After completion of this topic, you should be able to:
Explain the concept of the multiple regression
Justify the need to take into consideration the assumptions of multiple regression
Compute and justify the use of the multiple regression
nterpret the SPSS output for multiple regression
What is Multiple Regression?
Linear Regression is used when you want to predict the value of one variable (y) based on the information you have about another variable (x). For example, using linear regression you are able to predict performance in mathematics based on information you have about attitudes towards mathematics. In this case, you are studying the relationship between a single dependent variable and one independent variable. Multiple Regression is used to study the relationship between a single dependent variable (DV) and several independent variable (IV).
For example, you want to know the relationship between father's level of education and mother's level of education on academic performance. When using Multiple Regression, researchers use the term “independent variables” to identify those variables that they think will influence some other “dependent variable”. If these two variables are correlated, then knowing the score of one variable will allow you to predict the score of the other variable. The stronger the correlation, the closer the scores will fall to the regression line and therefore the more accurate the prediction.

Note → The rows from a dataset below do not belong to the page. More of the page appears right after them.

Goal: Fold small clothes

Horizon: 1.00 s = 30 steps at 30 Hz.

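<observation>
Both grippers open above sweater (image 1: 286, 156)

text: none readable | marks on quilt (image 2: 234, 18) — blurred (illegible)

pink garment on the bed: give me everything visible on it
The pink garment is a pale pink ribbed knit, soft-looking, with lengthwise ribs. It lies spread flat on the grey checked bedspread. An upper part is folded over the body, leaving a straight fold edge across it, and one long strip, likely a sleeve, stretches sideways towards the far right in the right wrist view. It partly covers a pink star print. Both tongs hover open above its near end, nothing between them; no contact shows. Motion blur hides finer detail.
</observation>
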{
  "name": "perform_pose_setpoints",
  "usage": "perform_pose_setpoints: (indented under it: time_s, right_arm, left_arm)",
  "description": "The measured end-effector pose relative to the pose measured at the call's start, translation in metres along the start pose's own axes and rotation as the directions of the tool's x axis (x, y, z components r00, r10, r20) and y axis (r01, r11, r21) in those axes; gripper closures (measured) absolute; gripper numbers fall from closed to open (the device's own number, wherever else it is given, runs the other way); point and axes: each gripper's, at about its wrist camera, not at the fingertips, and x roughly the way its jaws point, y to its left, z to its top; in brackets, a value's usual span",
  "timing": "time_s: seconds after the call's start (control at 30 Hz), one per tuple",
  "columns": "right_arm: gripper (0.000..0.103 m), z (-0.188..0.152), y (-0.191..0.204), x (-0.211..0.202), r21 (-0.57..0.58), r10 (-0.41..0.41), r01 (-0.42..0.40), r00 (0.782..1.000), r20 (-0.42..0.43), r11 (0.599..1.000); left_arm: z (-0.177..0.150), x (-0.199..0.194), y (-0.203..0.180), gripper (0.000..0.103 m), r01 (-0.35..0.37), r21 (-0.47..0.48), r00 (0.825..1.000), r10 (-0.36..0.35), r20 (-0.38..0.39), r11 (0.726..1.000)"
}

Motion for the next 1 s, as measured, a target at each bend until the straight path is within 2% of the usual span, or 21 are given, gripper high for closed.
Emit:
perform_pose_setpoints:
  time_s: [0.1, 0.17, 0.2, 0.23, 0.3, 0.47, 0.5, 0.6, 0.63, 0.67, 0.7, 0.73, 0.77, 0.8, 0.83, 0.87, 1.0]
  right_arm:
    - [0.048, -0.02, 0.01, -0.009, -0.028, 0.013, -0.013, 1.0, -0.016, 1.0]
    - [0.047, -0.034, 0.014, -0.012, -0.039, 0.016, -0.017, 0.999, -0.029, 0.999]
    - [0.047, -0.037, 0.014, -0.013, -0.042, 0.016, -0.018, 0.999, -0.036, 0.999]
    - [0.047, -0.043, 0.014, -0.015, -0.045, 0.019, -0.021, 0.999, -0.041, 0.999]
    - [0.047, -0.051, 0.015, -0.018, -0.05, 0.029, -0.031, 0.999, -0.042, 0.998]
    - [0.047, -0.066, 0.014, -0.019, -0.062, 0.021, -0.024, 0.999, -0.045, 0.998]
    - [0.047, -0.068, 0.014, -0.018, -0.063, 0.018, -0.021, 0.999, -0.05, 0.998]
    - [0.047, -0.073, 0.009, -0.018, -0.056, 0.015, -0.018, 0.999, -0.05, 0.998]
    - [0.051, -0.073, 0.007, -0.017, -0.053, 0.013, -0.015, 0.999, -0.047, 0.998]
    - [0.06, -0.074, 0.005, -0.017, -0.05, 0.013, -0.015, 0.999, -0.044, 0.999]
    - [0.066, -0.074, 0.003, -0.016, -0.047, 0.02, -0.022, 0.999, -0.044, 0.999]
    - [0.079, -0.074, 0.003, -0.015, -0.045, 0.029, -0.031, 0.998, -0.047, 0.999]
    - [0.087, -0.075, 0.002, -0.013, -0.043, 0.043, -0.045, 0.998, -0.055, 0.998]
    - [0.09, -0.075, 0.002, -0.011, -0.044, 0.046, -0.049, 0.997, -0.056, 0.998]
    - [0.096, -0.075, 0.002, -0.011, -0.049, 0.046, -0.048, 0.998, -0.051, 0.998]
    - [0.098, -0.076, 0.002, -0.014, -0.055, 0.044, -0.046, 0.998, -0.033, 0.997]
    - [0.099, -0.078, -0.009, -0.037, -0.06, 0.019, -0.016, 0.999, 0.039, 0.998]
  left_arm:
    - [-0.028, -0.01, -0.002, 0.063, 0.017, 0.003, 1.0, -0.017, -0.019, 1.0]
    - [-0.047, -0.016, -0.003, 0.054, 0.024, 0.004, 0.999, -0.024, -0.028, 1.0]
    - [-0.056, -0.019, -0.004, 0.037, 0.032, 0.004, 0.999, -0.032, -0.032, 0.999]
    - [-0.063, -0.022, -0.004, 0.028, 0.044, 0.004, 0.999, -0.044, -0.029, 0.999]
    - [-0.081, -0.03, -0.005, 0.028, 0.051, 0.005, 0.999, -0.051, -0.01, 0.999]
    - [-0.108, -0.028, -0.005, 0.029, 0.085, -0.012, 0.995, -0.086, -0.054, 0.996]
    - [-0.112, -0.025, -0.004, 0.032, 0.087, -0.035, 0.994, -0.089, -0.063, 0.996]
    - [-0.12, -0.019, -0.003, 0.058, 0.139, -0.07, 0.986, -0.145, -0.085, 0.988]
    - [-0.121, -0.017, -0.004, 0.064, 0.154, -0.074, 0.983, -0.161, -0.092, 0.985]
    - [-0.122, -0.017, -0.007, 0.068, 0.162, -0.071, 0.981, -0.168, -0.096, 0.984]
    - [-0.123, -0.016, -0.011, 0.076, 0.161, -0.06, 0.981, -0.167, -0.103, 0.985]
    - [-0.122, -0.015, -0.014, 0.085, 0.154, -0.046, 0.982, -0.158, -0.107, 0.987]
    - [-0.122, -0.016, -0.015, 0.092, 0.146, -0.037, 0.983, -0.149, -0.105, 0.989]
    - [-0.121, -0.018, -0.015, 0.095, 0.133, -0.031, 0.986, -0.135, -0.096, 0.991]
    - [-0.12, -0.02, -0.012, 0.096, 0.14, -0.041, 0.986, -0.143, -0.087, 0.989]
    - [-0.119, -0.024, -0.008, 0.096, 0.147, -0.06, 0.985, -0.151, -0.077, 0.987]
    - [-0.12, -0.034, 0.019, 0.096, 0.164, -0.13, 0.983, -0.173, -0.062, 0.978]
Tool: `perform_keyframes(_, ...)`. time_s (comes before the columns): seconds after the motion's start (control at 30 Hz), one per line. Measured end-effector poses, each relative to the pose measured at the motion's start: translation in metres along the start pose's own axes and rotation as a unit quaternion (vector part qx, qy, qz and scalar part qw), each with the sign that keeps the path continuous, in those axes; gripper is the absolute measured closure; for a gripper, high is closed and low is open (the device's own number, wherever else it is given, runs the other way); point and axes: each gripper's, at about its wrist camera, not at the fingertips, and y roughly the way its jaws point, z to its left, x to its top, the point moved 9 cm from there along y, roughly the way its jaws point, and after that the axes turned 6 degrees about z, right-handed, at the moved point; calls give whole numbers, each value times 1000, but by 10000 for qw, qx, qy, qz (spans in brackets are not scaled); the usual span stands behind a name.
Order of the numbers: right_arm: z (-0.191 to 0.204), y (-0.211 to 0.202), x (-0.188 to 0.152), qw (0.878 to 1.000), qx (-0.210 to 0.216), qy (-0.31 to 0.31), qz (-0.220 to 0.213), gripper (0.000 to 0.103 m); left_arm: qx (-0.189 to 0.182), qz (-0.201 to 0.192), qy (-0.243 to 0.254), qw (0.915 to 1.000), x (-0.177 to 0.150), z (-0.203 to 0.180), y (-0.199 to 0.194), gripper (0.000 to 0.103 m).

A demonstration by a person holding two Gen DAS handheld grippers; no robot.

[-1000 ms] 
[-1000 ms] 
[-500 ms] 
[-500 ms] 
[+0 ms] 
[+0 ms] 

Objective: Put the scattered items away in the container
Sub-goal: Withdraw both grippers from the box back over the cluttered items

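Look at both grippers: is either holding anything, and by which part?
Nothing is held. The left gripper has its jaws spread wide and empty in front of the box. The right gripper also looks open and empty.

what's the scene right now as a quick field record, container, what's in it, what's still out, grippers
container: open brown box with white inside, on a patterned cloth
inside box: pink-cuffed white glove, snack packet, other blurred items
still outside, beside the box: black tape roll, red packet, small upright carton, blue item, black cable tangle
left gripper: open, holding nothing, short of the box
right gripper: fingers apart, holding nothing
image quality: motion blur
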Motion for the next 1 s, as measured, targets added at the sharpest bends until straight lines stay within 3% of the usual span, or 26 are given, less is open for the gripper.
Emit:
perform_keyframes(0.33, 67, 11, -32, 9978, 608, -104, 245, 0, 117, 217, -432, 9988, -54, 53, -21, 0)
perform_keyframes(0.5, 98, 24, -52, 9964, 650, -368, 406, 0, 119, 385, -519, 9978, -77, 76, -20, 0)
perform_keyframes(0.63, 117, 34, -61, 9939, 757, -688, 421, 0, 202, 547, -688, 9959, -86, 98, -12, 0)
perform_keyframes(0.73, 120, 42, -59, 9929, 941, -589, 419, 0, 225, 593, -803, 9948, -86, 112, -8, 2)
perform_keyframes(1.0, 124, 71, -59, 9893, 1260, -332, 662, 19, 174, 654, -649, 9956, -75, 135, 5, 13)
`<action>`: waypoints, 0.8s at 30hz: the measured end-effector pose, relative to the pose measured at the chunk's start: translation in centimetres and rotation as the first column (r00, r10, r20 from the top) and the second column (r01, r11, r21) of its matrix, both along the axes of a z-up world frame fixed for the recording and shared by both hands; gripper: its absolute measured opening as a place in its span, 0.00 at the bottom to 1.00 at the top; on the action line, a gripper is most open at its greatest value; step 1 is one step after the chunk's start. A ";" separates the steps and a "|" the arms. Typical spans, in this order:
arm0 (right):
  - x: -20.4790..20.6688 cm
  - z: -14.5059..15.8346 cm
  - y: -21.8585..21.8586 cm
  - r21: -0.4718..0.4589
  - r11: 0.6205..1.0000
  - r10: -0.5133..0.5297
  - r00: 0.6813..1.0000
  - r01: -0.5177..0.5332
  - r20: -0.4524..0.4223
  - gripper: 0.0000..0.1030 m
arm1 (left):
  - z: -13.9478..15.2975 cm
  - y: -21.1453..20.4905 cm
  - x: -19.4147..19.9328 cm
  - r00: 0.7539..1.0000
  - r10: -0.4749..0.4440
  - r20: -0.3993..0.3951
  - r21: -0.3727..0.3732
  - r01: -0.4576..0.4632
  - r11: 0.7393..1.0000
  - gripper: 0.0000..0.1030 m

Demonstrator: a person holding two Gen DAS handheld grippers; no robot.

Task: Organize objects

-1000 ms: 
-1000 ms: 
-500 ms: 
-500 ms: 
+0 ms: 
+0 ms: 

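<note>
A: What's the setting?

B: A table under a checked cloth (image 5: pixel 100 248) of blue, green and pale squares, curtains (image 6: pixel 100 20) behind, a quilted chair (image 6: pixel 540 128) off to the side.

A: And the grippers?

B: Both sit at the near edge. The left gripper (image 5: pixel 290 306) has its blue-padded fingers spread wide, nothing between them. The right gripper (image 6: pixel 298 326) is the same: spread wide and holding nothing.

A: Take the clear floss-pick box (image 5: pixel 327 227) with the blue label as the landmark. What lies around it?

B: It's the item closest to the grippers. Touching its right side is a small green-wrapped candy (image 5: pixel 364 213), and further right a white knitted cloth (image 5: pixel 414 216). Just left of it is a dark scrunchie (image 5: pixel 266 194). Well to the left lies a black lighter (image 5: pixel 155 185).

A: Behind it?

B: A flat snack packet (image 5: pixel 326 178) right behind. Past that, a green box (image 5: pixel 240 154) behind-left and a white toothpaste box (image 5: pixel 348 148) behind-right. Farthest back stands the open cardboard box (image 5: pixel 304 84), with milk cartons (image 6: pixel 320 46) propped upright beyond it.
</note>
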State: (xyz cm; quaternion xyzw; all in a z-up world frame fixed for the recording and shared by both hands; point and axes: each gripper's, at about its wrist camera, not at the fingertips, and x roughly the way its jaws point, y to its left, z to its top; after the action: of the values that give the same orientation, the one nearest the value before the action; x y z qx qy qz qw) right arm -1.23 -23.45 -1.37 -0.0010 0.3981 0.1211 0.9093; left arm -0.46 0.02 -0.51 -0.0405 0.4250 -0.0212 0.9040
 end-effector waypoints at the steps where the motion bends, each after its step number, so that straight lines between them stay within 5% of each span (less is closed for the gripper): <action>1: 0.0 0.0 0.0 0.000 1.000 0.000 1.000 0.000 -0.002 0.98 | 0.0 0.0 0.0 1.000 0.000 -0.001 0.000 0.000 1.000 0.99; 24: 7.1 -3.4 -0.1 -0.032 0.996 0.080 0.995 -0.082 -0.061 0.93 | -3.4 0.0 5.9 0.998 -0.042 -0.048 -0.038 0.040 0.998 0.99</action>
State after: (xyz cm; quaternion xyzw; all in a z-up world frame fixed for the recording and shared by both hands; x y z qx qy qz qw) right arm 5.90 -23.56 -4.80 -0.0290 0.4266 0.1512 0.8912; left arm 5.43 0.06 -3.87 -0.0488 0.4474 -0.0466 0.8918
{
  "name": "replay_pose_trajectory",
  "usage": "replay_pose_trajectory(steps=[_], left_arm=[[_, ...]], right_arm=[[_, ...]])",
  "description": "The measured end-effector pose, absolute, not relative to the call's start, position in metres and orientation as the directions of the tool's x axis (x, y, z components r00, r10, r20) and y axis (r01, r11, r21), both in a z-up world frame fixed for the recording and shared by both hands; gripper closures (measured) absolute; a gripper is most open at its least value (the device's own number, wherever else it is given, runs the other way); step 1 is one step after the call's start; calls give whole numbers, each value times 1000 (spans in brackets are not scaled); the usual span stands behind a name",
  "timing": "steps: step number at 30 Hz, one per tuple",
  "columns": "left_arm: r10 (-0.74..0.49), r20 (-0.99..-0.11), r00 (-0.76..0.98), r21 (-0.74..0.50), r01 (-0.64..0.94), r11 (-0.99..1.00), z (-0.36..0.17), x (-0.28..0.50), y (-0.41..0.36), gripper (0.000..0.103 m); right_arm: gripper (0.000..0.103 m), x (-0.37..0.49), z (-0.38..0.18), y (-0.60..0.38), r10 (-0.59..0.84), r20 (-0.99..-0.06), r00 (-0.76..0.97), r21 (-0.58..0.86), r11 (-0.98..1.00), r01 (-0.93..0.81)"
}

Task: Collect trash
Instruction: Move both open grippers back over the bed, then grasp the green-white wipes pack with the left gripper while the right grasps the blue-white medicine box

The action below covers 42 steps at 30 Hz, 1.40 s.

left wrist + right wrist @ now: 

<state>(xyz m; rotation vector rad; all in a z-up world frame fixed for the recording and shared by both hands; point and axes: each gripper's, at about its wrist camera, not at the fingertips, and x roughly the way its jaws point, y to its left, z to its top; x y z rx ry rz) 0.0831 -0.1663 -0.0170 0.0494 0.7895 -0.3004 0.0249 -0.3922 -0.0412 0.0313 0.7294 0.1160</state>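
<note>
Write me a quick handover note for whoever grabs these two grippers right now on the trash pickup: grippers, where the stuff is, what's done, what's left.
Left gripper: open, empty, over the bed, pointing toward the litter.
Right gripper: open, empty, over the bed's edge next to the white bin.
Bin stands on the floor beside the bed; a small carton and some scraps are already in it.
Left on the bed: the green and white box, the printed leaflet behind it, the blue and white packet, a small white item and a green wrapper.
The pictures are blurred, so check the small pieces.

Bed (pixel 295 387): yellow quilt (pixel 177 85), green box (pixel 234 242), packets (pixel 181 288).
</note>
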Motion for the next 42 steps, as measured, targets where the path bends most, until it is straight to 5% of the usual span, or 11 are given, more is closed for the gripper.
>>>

Multiple regression is simply an extension of this principle, where we predict one variable on the basis of several other variables. Having more than one Independent Variable (or predictor variable) is useful when predicting human behaviour (which we do in education). Our actions, thoughts and emotions are all likely to be influenced by some combination of several factors. Using multiple regression we can test theories (or models) about precisely which set of variables is influencing our behaviour.
Conditions for Using Multiple Regression
Continuous Variable
The Dependent Variable should be a continuous variable which means it should be have score such as 1, 20, 30 or 99 (such as scores in a mathematics test, or GPA and so forth). If your Dependent Variable is categorical such 1 = low, 2 = average and 3 = high, then a different regression method called Logistic Regression should be used for categorical variable [which is not discussed here].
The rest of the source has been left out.